__About this exercise__: What lines in the material hold the string "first"? Return every one of them.

━━━━━ Data excerpt

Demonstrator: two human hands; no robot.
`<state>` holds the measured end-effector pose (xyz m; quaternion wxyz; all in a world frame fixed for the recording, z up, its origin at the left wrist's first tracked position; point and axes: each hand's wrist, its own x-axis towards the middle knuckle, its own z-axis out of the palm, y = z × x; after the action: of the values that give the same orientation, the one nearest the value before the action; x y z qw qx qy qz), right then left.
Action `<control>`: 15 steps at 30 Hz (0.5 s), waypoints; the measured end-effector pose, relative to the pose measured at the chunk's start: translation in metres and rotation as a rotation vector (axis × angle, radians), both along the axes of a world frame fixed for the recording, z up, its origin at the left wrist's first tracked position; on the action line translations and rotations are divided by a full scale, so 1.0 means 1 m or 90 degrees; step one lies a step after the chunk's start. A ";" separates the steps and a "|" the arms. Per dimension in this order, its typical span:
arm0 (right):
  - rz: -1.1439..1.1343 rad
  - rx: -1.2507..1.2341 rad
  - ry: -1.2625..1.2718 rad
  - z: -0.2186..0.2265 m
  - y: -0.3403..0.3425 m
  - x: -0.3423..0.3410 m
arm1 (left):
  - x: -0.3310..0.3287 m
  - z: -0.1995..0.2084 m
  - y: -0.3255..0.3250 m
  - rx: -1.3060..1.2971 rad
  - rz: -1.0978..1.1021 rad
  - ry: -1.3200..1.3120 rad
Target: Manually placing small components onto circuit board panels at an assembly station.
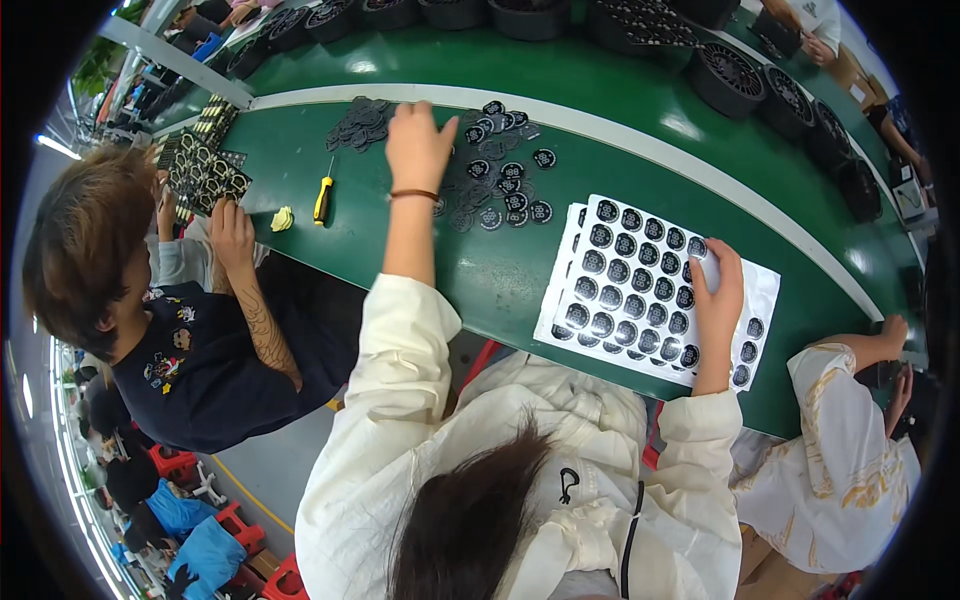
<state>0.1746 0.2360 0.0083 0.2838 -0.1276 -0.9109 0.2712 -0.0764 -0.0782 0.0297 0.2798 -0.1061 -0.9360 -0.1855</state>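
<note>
Over the piles of small round black discs stretches my left hand [418,148], palm down, its thumb apart from the fingers. Its fingertips are partly hidden, and I see nothing held in it. On its right lie scattered printed discs [511,186], and on its left a heap of plain dark discs [357,124]. My right hand [718,300] rests open on the right part of a white sheet [594,212] with rows of round black stickers [620,271]. Thumb and forefinger are spread near the top right stickers. Another white sheet [761,291] sticks out underneath.
A screwdriver [322,201] with a yellow and black handle and a pale yellow lump [282,219] lie to the left. A co-worker [190,330] there handles black and gold pieces [205,175]. Another person [830,450] sits at right. Black round parts [727,78] line the far belt.
</note>
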 end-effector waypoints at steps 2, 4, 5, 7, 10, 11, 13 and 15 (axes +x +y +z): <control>-0.004 -0.001 0.002 0.000 -0.001 0.000 | -0.009 -0.009 -0.010 -0.041 0.016 -0.051; -0.006 -0.003 0.011 0.001 -0.002 0.001 | -0.013 -0.013 -0.015 -0.124 0.053 -0.150; -0.011 -0.002 0.011 0.001 -0.002 0.001 | -0.014 -0.015 -0.015 -0.124 0.048 -0.150; -0.011 -0.008 0.009 0.002 -0.003 0.001 | -0.017 -0.018 -0.016 -0.107 0.026 -0.132; -0.016 -0.004 0.014 0.001 -0.003 0.002 | -0.018 -0.017 -0.014 -0.039 -0.018 -0.127; -0.018 0.001 0.019 0.001 -0.003 0.003 | -0.016 -0.014 -0.011 0.020 -0.048 -0.131; -0.027 0.009 0.024 0.000 -0.002 0.002 | -0.012 -0.010 -0.001 0.079 -0.086 -0.136; -0.006 -0.008 0.045 -0.001 -0.001 -0.001 | 0.000 -0.002 0.021 0.423 -0.324 -0.249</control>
<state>0.1740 0.2354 0.0074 0.3167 -0.1241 -0.8979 0.2795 -0.0761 -0.0576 0.0273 0.0621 -0.2000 -0.8051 -0.5549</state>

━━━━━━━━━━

__Output below__:
`<state>` holds the measured end-effector pose (xyz m; quaternion wxyz; all in a world frame fixed for the recording, z up, its origin at the left wrist's first tracked position; point and axes: each hand's wrist, its own x-axis towards the middle knuckle, its own z-axis out of the palm, y = z × x; after the action: of the values that give the same orientation, the one nearest the value before the action; x y z qw qx qy qz), right then left.
Action `<control>`: 15 steps at 30 Hz (0.5 s), waypoints; the measured end-effector pose, relative to the pose measured at the chunk's start: translation in metres and rotation as a rotation vector (axis × angle, radians), both along the axes of a world frame fixed for the recording, z up, its origin at the left wrist's first tracked position; on the action line translations and rotations are divided by a full scale, so 1.0 means 1 m or 90 degrees; step one lies a step after the chunk's start. A ";" separates the steps and a "|" the arms. Per dimension in this order, its typical span:

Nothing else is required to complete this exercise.